树林里,是遍地的蓝色花朵,任凭风吹雨打,这些花都纹丝不动。
一颗巨大的枫叶树下,三个木凳子摆在一起,木凳子前面的蓝色花朵发着荧绿色的光。
前面是生命的禁区,土地沙化,正在流失,大树被风的漩涡吞噬,蓝色的花是浮在空中的,诡异,但美是真美。
四周坍塌,这里是沙漠中唯一的绿洲,枫叶下,塞西尔的力量正在和风沙打架,保卫着这唯一的净土。
陆陆续续有人从风沙里爬出来,夏洛蒂看了半天,没有见到弗朗西斯和温莎。
她和杨鹤是第一个来到这里的,那时候土地还没有沙化,努力跑一下是可以跑到山脚下的,但杨鹤说,就在这里,等一会山也要坍塌。
正如杨鹤所说,山坍塌了,城堡如月亮般高悬于天。
这种时候,他还是很靠谱的。
来人都很狼狈,有小姐抓了一下头发,沙子飞扬,也有男人脱鞋,倒鞋子里的沙,与他们一对比,穿着睡衣的夏洛蒂都算是体面人。
三个木凳子上有字符,杨鹤摸出单片眼镜,蹲在木凳子前,似乎在研究那些字符。
沙里又爬出一个人,是个体型娇小的少女,她一只手先伸出来,指甲缝里都是沙:“兄弟,搭把手。”
夏洛蒂伸出手,想把她从沙里扯出来,奈何她力气太小,不仅没有救她,还差点栽下去,万幸有人拉着她,几个妇女模样的人帮助她,一起把沙里的人拉起来。
女孩的手很粗糙,估摸着是个女仆,她却自称杀猪匠,说什么上辈子教书这辈子杀猪,逗得几个女人咯咯地笑。
头顶格子布的妇女说:“杀猪匠好啊,有肉吃。”
女孩席地而坐,盘着腿,双手举着,在弄头发,闻言笑:“阿姨你哪儿的人?留个地址,待会儿回去了我请你吃大餐。

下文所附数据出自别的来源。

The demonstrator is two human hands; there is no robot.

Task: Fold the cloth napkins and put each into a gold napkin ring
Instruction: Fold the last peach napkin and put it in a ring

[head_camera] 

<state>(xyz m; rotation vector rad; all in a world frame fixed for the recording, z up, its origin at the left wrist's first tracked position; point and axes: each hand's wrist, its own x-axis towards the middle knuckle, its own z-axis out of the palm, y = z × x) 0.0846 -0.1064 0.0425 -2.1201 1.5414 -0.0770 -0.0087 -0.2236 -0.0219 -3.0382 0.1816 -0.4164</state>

”
“俺啊,俺不识字,不知道。”说完,她愧疚地抓了抓头发。
女孩收起戏谑的笑,正色道:“阿姨,你是哪个年代的人?”
“俺不知道,啥是年代?”
“那……”女孩眼底竟然有了泪,“你还记得你死前发生了什么吗?”
她茫然无措:“啊?俺死了吗?”
就听女孩拍了拍她的肩膀:“死人才会被送来这里。”
“我啊,生前也算个高知,在大学教书的,只是教书教傻了,被一个男人甩了就要死要活去酒吧买醉,醒来后就在这里了。”她说,“我应该喝酒喝死的。”

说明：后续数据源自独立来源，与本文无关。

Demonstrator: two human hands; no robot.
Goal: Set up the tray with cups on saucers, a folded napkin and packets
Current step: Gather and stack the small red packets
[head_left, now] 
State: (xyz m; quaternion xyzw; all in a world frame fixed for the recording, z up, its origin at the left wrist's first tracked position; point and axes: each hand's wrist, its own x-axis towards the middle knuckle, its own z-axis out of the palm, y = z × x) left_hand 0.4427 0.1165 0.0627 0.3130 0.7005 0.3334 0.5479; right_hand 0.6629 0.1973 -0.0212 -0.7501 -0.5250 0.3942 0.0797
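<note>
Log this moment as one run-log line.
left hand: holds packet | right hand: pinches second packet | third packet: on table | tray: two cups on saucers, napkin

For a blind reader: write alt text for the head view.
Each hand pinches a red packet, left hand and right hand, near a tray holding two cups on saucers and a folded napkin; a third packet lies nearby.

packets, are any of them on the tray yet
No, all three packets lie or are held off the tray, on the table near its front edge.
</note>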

“啊对,俺醒来时,有人对俺说,要俺弄死一个人,他就给新生。”
“是神,光明神,神说,只要我们能够杀死汤姆索尔,就这个国家的国王,就送我们回家。”女孩满脸不爽,“祂做梦!”
“汤姆索尔和我们一样,都是穿越者,是我们的同胞,他还是高高在上的国王,他杀我们可比我们杀他简单,他一句话下来,有的是人帮他动手,魔法师就是个例子。”

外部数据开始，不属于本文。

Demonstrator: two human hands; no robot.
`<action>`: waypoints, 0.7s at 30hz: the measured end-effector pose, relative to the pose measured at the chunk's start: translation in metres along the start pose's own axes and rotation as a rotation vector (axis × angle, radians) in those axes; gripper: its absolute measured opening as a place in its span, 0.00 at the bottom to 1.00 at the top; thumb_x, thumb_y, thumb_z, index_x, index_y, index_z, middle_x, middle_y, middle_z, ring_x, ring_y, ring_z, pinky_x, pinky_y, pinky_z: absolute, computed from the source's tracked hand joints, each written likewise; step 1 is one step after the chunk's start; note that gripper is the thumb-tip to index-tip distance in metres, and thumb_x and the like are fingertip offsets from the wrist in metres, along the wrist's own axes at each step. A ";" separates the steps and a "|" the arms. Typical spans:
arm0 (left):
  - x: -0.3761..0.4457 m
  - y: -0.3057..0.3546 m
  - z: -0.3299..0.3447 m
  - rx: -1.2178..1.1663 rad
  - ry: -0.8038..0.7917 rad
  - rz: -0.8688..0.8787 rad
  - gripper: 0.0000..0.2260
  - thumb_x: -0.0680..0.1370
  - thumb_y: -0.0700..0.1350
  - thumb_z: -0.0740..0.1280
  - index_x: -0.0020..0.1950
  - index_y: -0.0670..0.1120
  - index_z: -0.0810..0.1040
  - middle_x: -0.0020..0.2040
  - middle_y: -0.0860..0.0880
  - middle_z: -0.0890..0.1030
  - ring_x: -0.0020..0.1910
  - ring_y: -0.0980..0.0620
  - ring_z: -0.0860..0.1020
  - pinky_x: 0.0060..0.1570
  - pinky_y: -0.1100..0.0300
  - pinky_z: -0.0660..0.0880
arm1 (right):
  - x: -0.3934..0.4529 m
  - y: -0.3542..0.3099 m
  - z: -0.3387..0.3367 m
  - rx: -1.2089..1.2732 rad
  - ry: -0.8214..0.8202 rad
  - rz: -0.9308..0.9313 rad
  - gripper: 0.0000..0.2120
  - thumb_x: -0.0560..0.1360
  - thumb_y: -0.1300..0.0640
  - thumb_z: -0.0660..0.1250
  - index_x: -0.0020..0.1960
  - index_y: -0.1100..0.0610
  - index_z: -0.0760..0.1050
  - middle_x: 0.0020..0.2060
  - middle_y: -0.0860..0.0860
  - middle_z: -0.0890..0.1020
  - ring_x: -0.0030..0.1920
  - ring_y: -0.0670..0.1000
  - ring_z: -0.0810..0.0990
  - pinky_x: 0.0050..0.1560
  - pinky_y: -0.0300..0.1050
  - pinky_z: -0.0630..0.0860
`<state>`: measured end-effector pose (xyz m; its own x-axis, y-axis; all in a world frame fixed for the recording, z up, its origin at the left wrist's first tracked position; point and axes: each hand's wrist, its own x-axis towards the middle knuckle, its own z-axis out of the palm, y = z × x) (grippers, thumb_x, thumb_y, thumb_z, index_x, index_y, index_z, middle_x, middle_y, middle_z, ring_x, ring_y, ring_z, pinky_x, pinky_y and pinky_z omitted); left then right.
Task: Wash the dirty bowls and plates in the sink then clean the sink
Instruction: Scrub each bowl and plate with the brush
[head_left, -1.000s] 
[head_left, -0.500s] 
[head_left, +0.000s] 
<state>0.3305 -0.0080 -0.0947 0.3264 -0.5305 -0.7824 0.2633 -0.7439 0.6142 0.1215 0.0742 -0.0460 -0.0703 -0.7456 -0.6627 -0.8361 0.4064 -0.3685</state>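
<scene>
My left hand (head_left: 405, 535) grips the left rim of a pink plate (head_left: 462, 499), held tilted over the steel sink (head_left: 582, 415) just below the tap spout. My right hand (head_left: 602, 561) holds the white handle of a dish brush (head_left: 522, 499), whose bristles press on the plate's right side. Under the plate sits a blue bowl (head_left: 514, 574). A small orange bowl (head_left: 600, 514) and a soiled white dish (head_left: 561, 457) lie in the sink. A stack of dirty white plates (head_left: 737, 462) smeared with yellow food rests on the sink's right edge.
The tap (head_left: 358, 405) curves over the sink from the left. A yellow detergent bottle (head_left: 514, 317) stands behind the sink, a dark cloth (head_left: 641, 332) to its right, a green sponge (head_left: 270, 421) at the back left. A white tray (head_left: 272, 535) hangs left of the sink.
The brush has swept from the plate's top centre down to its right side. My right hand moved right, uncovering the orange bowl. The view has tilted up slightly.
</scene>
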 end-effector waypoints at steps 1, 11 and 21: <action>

说着,她躺了下去,双手交叠放在脑后,双腿曲着,裙摆底下是骑士团那种长裤,倒也不怕走光:“大逃杀呗,杀的还是咱的同胞,没意思。不杀又不会死,就干脆留在这里,过好自己的小日子。”
“如果是无限流,不弄死别人我就得死,还可以拼一拼,但这里压根没有这规定,躺平摆烂可比奋斗舒服多了。不是我说,我上交博士学历,要不是汤姆索尔也是穿越者,还有点金融知识,压着我,否则,我还真可以用看不见的货币把这里搅个天翻地覆,王国首富哪儿轮得到他美乐蒂思家啊。”
又是奇奇怪怪的话,听不懂,烦,聊天都插不进去。夏洛蒂非常不开心。
另一半,三个妇女打扮的人走过来,中间那个搓了搓手:“姑娘,你说,你是大学老师,那……我们,赢了吗?”
她哽咽了一下,另外一个替她说:“你是未来的人吗?”
“我是二十一世纪的人。”女孩起身,眼中带泪花,“阿姨,我过得很好,我们的家园和平安定,没有战争。”
三人闭上了眼睛:“那就好……那就好。”
气氛突然沉重了,半晌,女孩声音沙哑,握着她们的手:“谢谢你们。”
看样子,好像是女儿与死去了的父母重逢,夏洛蒂不知道,但她觉得这个女孩自信大方,与那几个女人完全不一样,不像一个世界的人。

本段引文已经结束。